Des médecins qualifient la loi sur les soins de fin de vie d’euthanasie

La Coalition des médecins pour une justice sociale promet de contester devant les tribunaux la loi 52 sur les soins de fin de vie, qu’elle qualifie d’euthanasie légalisée, si jamais celle-ci est adoptée.

 

En conférence de presse, mardi, le président de la Coalition, le Dr Paul Saba, a reproché à Québec de choisir une voie facile et économique. « Ça donne l’impression qu’il veut économiser de l’argent parce que ça coûte environ 10 $ pour piquer quelqu’un à mort et ça coûte des milliers de dollars pour donner des soins palliatifs comme il faut, et que ça coûte des millions et des millions pour donner aux gens ce dont ils ont besoin : des médecins de famille, des soins qui sont nécessaires. […] Je trouve ça inacceptable et écoeurant », s’est-il exclamé.

 

Contestation judiciaire

 

Selon lui, les médecins qui accepteront de mettre fin aux jours d’un patient s’exposeront à des poursuites criminelles, car une loi provinciale ne peut rendre inopérant le Code criminel fédéral, qui interdit de causer la mort d’un autre individu.

 

La Coalition se propose déjà de demander la permission d’intervenir devant la Cour suprême si celle-ci est appelée à revoir une décision récente de la Cour d’appel de Colombie-Britannique qui a statué que le suicide assisté demeure illégal.

 

Pour sa conférence de presse, la Coalition avait invité un médecin belge, le docteur Georges Casteur, qui est venu décrire les dérives d’une loi similaire adoptée il y a 10 ans en Belgique. Il a cité quelques exemples, notamment celui d’une femme de 64 ans qui s’est fait euthanasier pour une dépression à la suite d’une rupture conjugale, ou encore celui d’une jeune femme de 25 ans souffrant d’anorexie nerveuse qui a obtenu une euthanasie à la suite d’une relation sexuelle avec son psychiatre.

 

Selon lui, le Québec ne pourra éviter de tomber dans ce piège. « Très vite cette loi évoluera vers une pente glissante, a-t-il soutenu. Le premier pas, on accepte de mettre dans une loi que quelqu’un qui n’a plus que 24 heures à souffrir, on peut lui donner la mort. Le deuxième pas c’est : pourquoi, quelqu’un qui n’a que 24 heures à souffrir aurait droit à la mort, mais quelqu’un qui aurait 24 années à souffrir n’aurait pas droit à la mort?»

2 commentaires
  • Yvon Bureau - Abonné 16 octobre 2013 06 h 19

    Petit et de petitesse

    Le titre est petit et de petitesse. La menace et la démagogie y règnent en maitresse; elles traduisent bien les coalitionés et son chef. Les mots «inacceptable et écœurant » en disent long et pas bon.

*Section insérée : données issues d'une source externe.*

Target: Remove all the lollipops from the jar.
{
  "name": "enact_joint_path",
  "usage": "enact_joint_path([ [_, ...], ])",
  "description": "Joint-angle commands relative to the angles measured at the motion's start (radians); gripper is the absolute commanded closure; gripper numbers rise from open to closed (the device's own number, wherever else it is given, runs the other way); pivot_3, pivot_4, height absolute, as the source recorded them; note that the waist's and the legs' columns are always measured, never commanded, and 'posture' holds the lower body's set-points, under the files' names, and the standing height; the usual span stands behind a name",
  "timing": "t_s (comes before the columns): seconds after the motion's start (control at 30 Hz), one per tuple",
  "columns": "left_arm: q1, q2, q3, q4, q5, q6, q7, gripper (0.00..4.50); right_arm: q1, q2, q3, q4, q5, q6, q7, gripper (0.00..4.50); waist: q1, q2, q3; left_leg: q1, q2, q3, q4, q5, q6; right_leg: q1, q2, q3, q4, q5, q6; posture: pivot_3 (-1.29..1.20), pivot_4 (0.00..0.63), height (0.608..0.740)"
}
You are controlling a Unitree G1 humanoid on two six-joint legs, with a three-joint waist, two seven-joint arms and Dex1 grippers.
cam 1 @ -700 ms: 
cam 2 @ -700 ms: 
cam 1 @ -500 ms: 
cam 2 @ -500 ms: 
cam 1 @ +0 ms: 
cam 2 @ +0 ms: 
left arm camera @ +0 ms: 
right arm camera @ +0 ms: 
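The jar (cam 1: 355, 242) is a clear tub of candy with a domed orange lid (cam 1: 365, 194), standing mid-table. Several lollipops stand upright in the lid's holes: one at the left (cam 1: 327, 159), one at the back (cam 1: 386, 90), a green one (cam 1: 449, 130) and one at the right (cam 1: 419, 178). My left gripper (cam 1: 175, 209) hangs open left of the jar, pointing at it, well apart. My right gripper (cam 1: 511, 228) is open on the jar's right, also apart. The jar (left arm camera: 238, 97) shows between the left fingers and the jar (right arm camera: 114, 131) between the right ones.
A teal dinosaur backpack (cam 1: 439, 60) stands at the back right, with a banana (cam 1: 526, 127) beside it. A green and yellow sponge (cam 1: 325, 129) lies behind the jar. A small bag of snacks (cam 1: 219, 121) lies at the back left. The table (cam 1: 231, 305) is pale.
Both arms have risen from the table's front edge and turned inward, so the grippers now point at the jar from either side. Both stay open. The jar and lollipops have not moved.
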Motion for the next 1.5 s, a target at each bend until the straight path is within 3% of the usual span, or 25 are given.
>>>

    Projet de loi 52 est tellement et tellement plus. Le Québec le sait, le sent et le ressent. Le monde aussi; les autres provinces canadiennes et d'autres pays nous regardent aller avec intérêt et parfois avec envie.

    C'est la reconnaissance légale d'une politique de soins de fin de vie proportionnés et personnalisés, centrée sur la personne en fin de vie tenant compte de ses valeurs, de sa conscience et de son libre-choix, dans un système de soins intégré respectant la continuité des soins et inclusif respectant soignés et soignants.

    La loi adoptée, après bonification de certains amendements bien sûr, apportera une sortie des impasses et des malaises cliniques, une détente dans les établissements de santé et des services sociaux, un mieux-être et une union dans les familles se centrant sur les valeurs et les choix du finissant de la vie.

    La loi adoptée, le Québec se sera donné un système de soins de fin de vie rassurant et porteur d'une plus grande justice sociale. Développement et accessibilité de ces soins seront reconnus par cette loi. Et la création de la Politique sur les soins de fin de vie donnera sécurité et sérénité.

    À la dernière Commission, il ne fut pas surprenant de voir et de sentir un large consensus exprimé par la grande majorité des corporations professionnelles et des organismes et des établissements concernés par la fin de la vie et intéressés à une plus grande qualité à la fin de la vie.

    Bon de rappeler à cette Coalition la phrase de la page 53 du Rapport Mourir dans la dignité : «nous avons tenté, à titre de représentants élus de la population, de soupeser la valeur des arguments en regard de l'évolution des valeurs sociales, de la médecine et du droit ainsi que notre conception du bien commun». Réussite.

  • André Ouellet - Abonné 16 octobre 2013 09 h 59

    La coalition..

    Je suis étonné de constater que des professionnels puissent utiliser des moyens aussi douteux pour arriver à leurs fin.